Virginia-based Ethos Applied sciences, a life insurance coverage know-how firm backed by prime enterprise capital companies, is getting ready to go public in the US and will increase greater than $200 million from its preliminary public providing (IPO).
The startup stated it plans to promote about 10.5 million shares at a value vary of $18 to $20 per share, studies Reuters. Based mostly on that vary, Ethos may very well be valued at roughly $1.26 billion when it begins buying and selling on the Nasdaq below the ticker image “LIFE.”
The providing consists of new shares issued by the corporate and current shares offered by early traders. Ethos goals to lift about $102 million from new shares and roughly $108 million from current shareholders.
Goldman Sachs and J.P. Morgan are main the IPO effort.
Democratising life insurance coverage
Based in 2016 by Peter Colis and Lingke Wang, Ethos has constructed a digital platform that makes it simpler for households throughout the US to purchase life insurance coverage on-line.
The corporate works with insurance coverage companions to simplify coverage distribution, underwriting, funds, and administration by know-how as an alternative of conventional paper-heavy processes.
The corporate’s platform focuses on velocity and comfort, serving to clients apply for all times insurance coverage with out intensive medical exams or prolonged varieties. This tech-driven method has helped the corporate increase its buyer base and entice long-term investor curiosity.
Ethos has drawn help from main enterprise traders over time. Its backers embrace Sequoia Capital, Accel, GV (Alphabet’s enterprise arm), SoftBank, and Common Catalyst, amongst others. A few of these traders are promoting shares within the IPO, whereas others are holding on to their positions.

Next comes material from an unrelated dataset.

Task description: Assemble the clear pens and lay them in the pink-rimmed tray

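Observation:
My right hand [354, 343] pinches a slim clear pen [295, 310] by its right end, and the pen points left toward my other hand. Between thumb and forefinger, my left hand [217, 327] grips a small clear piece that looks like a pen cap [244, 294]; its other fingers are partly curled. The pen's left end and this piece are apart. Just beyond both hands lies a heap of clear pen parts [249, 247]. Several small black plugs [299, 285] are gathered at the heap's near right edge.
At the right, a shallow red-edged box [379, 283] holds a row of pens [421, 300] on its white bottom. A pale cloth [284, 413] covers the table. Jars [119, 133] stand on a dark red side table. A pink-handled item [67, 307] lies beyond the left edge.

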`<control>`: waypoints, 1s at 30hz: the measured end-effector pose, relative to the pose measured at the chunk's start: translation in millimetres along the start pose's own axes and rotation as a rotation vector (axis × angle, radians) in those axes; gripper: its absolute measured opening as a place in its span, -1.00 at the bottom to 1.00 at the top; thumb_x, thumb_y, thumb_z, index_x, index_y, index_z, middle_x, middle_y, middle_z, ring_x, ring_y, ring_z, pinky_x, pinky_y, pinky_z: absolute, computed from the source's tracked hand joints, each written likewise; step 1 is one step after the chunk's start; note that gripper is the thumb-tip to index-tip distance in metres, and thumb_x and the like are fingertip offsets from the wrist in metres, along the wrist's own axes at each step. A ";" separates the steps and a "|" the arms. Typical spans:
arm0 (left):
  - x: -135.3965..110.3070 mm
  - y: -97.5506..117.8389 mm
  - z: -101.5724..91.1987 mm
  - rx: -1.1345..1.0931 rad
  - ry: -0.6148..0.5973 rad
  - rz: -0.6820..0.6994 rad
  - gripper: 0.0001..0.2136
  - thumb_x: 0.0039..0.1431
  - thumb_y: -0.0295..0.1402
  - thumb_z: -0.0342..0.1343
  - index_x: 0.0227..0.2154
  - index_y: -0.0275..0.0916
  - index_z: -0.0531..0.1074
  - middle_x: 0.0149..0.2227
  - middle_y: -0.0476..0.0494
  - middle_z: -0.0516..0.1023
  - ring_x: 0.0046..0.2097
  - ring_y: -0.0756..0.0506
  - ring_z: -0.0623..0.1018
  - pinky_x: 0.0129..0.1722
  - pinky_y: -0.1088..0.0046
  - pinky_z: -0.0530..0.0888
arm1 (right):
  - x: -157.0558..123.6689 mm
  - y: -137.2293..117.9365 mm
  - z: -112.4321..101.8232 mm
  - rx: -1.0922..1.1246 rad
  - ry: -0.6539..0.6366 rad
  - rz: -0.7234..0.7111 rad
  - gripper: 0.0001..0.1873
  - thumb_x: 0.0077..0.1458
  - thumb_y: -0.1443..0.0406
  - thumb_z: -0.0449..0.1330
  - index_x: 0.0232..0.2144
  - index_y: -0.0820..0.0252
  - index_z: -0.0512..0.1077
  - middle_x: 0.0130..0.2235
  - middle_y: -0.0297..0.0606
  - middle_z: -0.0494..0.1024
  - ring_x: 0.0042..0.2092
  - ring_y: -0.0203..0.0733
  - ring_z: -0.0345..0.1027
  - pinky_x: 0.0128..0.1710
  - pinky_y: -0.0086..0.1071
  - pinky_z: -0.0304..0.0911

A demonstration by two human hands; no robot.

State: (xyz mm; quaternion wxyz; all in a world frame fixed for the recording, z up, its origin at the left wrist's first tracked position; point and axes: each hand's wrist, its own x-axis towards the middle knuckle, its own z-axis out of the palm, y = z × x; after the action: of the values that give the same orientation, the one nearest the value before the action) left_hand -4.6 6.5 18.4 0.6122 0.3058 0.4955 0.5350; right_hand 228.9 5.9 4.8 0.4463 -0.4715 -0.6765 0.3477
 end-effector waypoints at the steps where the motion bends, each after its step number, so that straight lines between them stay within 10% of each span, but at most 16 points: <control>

The corporate’s enterprise has grown steadily. Within the 9 months ending September 2025, Ethos reported about $278 million in income and $46.6 million in internet revenue, up considerably in contrast with the earlier yr.
The IPO comes as insurers and monetary tech corporations return to public markets after a number of choices had been delayed by a protracted U.S. authorities shutdown in 2025.